### WHAT NEEDS TO BE DONE
The data must be returned exactly. No line may be left out.

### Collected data
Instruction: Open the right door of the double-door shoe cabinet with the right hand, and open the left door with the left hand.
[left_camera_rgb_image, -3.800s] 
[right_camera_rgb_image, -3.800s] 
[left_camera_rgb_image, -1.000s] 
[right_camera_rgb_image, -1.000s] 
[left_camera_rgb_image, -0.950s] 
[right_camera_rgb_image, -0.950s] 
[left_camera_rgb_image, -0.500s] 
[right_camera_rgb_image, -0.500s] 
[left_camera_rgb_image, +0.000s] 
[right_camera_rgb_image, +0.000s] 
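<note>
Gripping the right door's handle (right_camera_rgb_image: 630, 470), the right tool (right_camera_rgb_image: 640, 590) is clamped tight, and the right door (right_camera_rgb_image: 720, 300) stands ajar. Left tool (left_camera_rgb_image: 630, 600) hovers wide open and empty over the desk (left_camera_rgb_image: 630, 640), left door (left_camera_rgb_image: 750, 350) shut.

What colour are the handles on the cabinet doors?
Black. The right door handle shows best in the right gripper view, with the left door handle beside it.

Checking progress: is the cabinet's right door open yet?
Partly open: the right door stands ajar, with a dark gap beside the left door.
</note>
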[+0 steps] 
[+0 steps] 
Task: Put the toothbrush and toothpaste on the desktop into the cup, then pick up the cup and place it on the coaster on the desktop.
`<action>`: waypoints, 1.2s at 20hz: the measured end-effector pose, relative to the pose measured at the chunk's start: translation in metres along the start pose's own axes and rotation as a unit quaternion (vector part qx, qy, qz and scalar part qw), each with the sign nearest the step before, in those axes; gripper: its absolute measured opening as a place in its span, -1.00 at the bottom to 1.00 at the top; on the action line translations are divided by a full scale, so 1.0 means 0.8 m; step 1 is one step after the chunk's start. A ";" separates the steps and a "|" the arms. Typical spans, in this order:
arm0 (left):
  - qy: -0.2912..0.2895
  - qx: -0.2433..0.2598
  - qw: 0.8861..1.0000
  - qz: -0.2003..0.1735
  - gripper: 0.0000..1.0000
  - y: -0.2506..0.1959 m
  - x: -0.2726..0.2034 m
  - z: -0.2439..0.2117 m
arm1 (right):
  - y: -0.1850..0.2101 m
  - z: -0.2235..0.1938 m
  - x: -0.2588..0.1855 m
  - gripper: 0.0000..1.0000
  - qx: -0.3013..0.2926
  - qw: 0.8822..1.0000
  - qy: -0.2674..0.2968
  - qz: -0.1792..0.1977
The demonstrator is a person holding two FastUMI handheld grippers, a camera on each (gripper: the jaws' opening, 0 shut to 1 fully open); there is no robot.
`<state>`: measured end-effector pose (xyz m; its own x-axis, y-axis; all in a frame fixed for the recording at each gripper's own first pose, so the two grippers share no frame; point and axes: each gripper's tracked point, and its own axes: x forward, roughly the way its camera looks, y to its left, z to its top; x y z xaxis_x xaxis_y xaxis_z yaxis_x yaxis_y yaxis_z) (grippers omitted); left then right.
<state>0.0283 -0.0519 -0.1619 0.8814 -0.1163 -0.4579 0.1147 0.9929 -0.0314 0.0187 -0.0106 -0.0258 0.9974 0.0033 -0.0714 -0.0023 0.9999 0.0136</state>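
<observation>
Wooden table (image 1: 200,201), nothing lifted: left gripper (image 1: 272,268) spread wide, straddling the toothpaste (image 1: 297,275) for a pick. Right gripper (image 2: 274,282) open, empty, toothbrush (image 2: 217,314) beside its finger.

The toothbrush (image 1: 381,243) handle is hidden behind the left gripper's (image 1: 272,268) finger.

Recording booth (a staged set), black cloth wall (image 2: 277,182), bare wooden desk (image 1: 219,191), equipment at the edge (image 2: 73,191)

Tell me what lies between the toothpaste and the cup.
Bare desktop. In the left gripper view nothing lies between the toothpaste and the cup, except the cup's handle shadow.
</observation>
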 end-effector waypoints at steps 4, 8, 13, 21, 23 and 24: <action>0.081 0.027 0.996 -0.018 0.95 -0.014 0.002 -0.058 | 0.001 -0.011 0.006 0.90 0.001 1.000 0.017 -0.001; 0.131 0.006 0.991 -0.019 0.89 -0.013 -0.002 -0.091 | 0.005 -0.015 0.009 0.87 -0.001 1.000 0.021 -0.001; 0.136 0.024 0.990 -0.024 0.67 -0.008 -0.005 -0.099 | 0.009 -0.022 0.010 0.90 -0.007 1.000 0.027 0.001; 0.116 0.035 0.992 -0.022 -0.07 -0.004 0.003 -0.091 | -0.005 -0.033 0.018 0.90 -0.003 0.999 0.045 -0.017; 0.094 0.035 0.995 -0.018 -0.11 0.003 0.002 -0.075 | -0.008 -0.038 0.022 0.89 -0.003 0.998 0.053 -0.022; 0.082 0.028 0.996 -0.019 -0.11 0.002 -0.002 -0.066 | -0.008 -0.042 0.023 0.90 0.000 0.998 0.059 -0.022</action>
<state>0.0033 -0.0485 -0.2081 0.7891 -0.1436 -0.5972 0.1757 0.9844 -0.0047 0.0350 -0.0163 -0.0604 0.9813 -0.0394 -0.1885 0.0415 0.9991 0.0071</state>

### TASK ANSWER
Instruction: Open the right door of the double-door shoe cabinet with the right hand, and open the left door with the left hand.
[left_camera_rgb_image, -3.800s] 
[right_camera_rgb_image, -3.800s] 
[left_camera_rgb_image, -1.000s] 
[right_camera_rgb_image, -1.000s] 
[left_camera_rgb_image, -0.950s] 
[right_camera_rgb_image, -0.950s] 
[left_camera_rgb_image, -0.500s] 
[right_camera_rgb_image, -0.500s] 
[left_camera_rgb_image, +0.000s] 
[right_camera_rgb_image, +0.000s] 
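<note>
Gripping the right door's handle (right_camera_rgb_image: 630, 470), the right tool (right_camera_rgb_image: 640, 590) is clamped tight, and the right door (right_camera_rgb_image: 720, 300) stands ajar. Left tool (left_camera_rgb_image: 630, 600) hovers wide open and empty over the desk (left_camera_rgb_image: 630, 640), left door (left_camera_rgb_image: 750, 350) shut.

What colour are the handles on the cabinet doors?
Black. The right door handle shows best in the right gripper view, with the left door handle beside it.

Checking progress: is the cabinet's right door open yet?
Partly open: the right door stands ajar, with a dark gap beside the left door.
</note>
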[+0 steps] 
[+0 steps] 
Task: Put the toothbrush and toothpaste on the desktop into the cup, then pick up the cup and place it on the coaster on the desktop.
`<action>`: waypoints, 1.2s at 20hz: the measured end-effector pose, relative to the pose measured at the chunk's start: translation in metres along the start pose's own axes and rotation as a unit quaternion (vector part qx, qy, qz and scalar part qw), each with the sign nearest the step before, in those axes; gripper: its absolute measured opening as a place in its span, -1.00 at the bottom to 1.00 at the top; on the action line translations are divided by a full scale, so 1.0 means 0.8 m; step 1 is one step after the chunk's start. A ";" separates the steps and a "|" the arms. Typical spans, in this order:
arm0 (left):
  - qy: -0.2912..0.2895
  - qx: -0.2433..0.2598
  - qw: 0.8861..1.0000
  - qz: -0.2003..0.1735
  - gripper: 0.0000..1.0000
  - y: -0.2506..0.1959 m
  - x: -0.2726..0.2034 m
  - z: -0.2439..0.2117 m
arm1 (right):
  - y: -0.1850..0.2101 m
  - z: -0.2235..0.1938 m
  - x: -0.2588..0.1855 m
  - gripper: 0.0000..1.0000
  - qx: -0.3013..0.2926
  - qw: 0.8822..1.0000
  - qy: -0.2674..0.2968
  - qz: -0.1792..0.1977
The demonstrator is a person holding two FastUMI handheld grippers, a camera on each (gripper: the jaws' opening, 0 shut to 1 fully open); there is no robot.
`<state>`: measured end-effector pose (xyz m; its own x-axis, y-axis; all in a frame fixed for the recording at each gripper's own first pose, so the two grippers share no frame; point and axes: each gripper's tracked point, and its own axes: x forward, roughly the way its camera looks, y to its left, z to its top; x y z xaxis_x xaxis_y xaxis_z yaxis_x yaxis_y yaxis_z) (grippers omitted); left then right.
<state>0.0283 -0.0519 -0.1619 0.8814 -0.1163 -0.4579 0.1147 0.9929 -0.0314 0.0187 -0.0106 -0.0258 0.9974 0.0033 -0.0714 -0.0023 0.9999 0.0136</state>
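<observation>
Wooden table (image 1: 200,201), nothing lifted: left gripper (image 1: 272,268) spread wide, straddling the toothpaste (image 1: 297,275) for a pick. Right gripper (image 2: 274,282) open, empty, toothbrush (image 2: 217,314) beside its finger.

The toothbrush (image 1: 381,243) handle is hidden behind the left gripper's (image 1: 272,268) finger.

Recording booth (a staged set), black cloth wall (image 2: 277,182), bare wooden desk (image 1: 219,191), equipment at the edge (image 2: 73,191)

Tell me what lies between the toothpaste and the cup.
Bare desktop. In the left gripper view nothing lies between the toothpaste and the cup, except the cup's handle shadow.
</observation>
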 end-effector waypoints at steps 4, 8, 13, 21, 23 and 24: <action>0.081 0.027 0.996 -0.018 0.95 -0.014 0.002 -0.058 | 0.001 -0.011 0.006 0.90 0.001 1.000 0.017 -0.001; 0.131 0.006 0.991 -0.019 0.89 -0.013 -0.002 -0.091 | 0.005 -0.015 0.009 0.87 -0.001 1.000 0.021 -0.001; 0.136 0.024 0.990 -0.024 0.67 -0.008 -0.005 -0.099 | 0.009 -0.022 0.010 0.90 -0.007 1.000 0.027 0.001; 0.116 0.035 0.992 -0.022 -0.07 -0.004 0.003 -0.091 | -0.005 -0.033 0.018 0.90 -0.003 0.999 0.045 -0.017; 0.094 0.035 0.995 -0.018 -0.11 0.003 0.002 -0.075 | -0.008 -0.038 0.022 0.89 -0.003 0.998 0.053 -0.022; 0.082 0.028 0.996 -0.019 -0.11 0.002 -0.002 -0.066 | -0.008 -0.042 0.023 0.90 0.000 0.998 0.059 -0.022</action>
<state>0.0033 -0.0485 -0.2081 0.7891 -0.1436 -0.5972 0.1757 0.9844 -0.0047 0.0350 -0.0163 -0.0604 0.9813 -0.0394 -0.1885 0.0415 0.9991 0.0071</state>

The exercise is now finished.